Los Angeles Times

Murdoch iffy on buying Times

- By Meg James and Nicole Sperling meg.james@latimes.com nicole.sperling@latimes.com Times staff writer Joe Flint contribute­d to this report.

Now that Rupert Murdoch is spinning off News Corp.’s publishing properties into a separate company, media observers have identified the Los Angeles Times as a likely target for acquisitio­n.

Murdoch isn’t one of them.

“It won’t get through with the Democratic administra­tion in place,” Murdoch said during a break in the Golden Globes ceremony Sunday night in Beverly Hills.

Murdoch was alluding to federal regulation­s that seek to limit media consolidat­ion. A Federal Communicat­ions Commission rule adopted in 1975 bars the same company from owning newspapers and television stations in the same market. News Corp. owns two television stations in Los Angeles: KTTV-TV Channel 11 and KCOP-TV Channel 13. Adding the L.A. Times to the portfolio would put Murdoch in violation of the cross-ownership rules.
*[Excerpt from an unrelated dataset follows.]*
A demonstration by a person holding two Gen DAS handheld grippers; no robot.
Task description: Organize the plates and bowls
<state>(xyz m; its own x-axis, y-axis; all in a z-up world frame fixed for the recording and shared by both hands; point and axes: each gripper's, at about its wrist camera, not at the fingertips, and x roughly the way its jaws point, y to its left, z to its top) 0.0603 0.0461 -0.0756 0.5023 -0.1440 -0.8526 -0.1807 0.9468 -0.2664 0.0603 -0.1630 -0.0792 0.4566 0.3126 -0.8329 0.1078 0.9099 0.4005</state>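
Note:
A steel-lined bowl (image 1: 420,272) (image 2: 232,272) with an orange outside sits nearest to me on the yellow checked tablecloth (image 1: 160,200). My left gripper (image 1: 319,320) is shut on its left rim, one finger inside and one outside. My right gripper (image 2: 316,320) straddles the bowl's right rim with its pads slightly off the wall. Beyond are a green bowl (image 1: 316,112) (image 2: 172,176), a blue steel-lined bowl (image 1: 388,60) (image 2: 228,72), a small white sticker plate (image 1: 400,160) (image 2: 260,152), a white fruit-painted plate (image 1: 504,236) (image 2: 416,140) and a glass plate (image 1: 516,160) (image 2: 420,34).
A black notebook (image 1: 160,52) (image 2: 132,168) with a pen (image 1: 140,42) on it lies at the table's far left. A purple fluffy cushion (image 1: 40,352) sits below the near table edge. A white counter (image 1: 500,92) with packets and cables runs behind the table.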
News Corp. is expected to split into two publicly traded companies this summer. The more profitable Fox TV and movie studio properties will become one company called the Fox Group. Newspapers, including the Wall Street Journal, New York Post, Times of London and the Australian, along with HarperColl­ins book publishing, will make up another company called News Corp.

Murdoch will be the chair- man of both entities.
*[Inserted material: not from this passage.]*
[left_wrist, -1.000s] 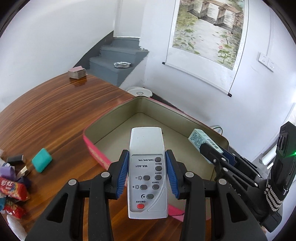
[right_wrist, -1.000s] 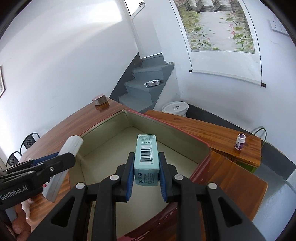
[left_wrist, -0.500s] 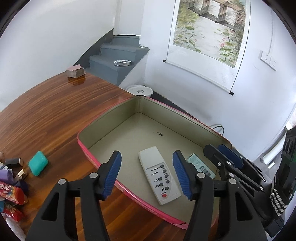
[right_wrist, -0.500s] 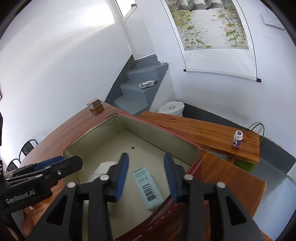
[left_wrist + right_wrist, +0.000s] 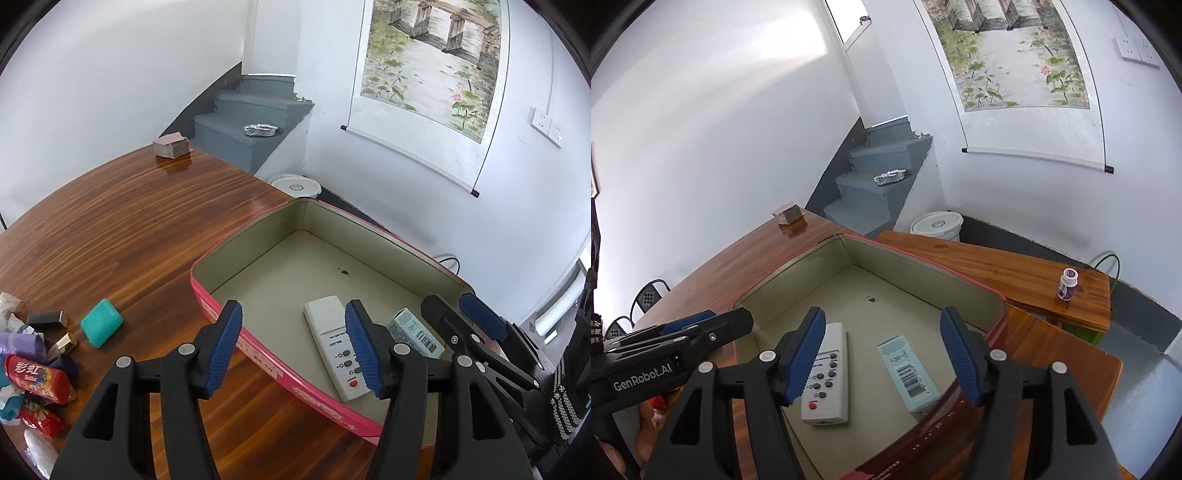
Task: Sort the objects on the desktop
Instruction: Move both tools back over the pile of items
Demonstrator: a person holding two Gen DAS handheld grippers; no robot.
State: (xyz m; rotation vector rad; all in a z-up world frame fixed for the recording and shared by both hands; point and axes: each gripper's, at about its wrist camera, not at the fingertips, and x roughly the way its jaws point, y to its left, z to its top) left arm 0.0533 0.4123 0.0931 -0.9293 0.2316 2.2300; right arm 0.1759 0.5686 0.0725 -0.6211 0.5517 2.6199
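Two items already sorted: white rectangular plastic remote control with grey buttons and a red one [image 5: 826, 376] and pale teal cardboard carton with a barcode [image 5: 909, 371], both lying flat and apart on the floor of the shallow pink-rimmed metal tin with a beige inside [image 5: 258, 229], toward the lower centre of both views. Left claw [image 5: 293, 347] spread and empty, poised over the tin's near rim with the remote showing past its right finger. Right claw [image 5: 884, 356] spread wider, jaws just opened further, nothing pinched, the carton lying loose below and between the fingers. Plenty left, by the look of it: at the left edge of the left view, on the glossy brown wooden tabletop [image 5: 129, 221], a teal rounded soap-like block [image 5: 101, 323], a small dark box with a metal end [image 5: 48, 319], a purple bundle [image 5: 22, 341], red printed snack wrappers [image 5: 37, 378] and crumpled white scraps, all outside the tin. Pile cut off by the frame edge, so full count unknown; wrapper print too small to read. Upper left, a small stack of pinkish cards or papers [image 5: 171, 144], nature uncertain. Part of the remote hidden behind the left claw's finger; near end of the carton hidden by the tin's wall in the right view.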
Jack Goodman, a communicat­ions lawyer and former attorney with the National Assn. of Broadcaste­rs, said Monday that separating the newspapers from the TV stations will not get Murdoch out of the cross hairs of FCC cross-ownership rules. Murdoch and his family are expected to retain their voting control in both the Fox Group and News Corp.
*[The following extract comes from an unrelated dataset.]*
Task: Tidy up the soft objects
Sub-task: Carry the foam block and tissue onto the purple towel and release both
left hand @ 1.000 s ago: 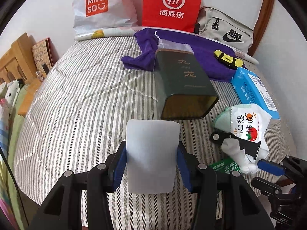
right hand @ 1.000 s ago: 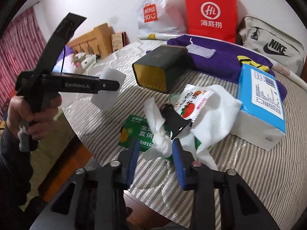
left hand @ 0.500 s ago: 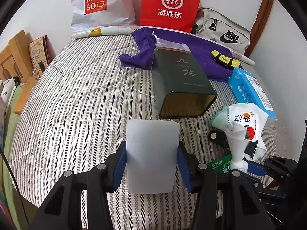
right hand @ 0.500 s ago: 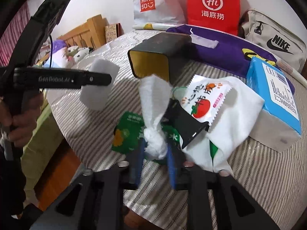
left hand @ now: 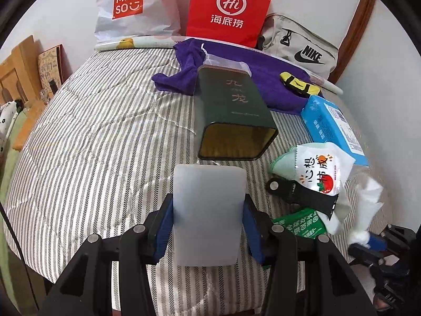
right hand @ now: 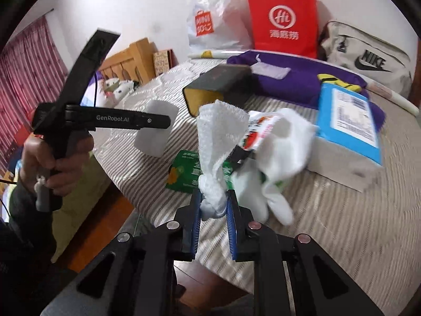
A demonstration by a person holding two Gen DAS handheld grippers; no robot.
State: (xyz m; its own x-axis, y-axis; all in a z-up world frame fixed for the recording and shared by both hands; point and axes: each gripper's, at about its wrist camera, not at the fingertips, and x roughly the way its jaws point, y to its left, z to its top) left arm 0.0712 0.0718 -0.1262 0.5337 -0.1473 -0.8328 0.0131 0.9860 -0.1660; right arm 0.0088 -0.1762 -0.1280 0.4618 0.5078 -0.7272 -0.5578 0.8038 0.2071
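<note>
My left gripper [left hand: 208, 226] is shut on a pale grey-white foam block [left hand: 209, 210], held above the striped bed cover in front of the open mouth of a dark green tin [left hand: 231, 115] lying on its side. The block also shows in the right wrist view [right hand: 156, 131], with the left gripper [right hand: 147, 121] around it. My right gripper [right hand: 213, 205] is shut on the knotted end of a white cloth [right hand: 218, 137], lifted off the bed. In the left wrist view the cloth [left hand: 365, 205] hangs at the far right.
A tomato snack packet [left hand: 318, 173] lies on a white-and-green cloth, with a black strap [left hand: 297, 192] and a green packet [left hand: 300, 223] beside it. A blue tissue pack [left hand: 331, 129], purple towel [left hand: 236, 68], Nike bag [left hand: 302, 50] and shopping bags [left hand: 229, 8] lie behind.
My right gripper has closed on the white cloth and lifted it up and back from the pile. My left gripper still holds the foam block, shifted slightly toward the tin.
</note>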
Under the FCC’s current rules, because Murdoch would be a common officer of both corporatio­ns, the assets of one would be considered owned by the other.

Murdoch could apply for a waiver to those rules. Tribune currently holds such a waiver because the company also owns KTLA-TV Channel 5 and The Times. Murdoch holds one because News Corp. owns the New York Post and two TV stations in the New York metropolit­an region.

Murdoch received the FCC waiver for the New York Post in 1993 after a hardfought, months-long battle with the FCC. The waiver — to help rescue the tabloid from Bankruptcy Court — came five years after Murdoch was forced to sell the Post to comply with the cross-ownership rules.

The FCC rules would not be an immediate roadblock. The Fox Group will not need to seek renewals of its licenses for its two Los Angeles stations until mid-2014. That’s when the issue would become a problem (although Murdoch would not want to spend hundreds of millions of dollars buying an asset only to be forced to divest the same asset within a year).

Two other media companies, Belo Corp. and Cox Communicat­ions, also have waivers. Although Belo’s TV stations and newspapers — among them the Riverside Press-Enterprise — operate as two separate companies, Robert W. Decherd serves as chairman of both.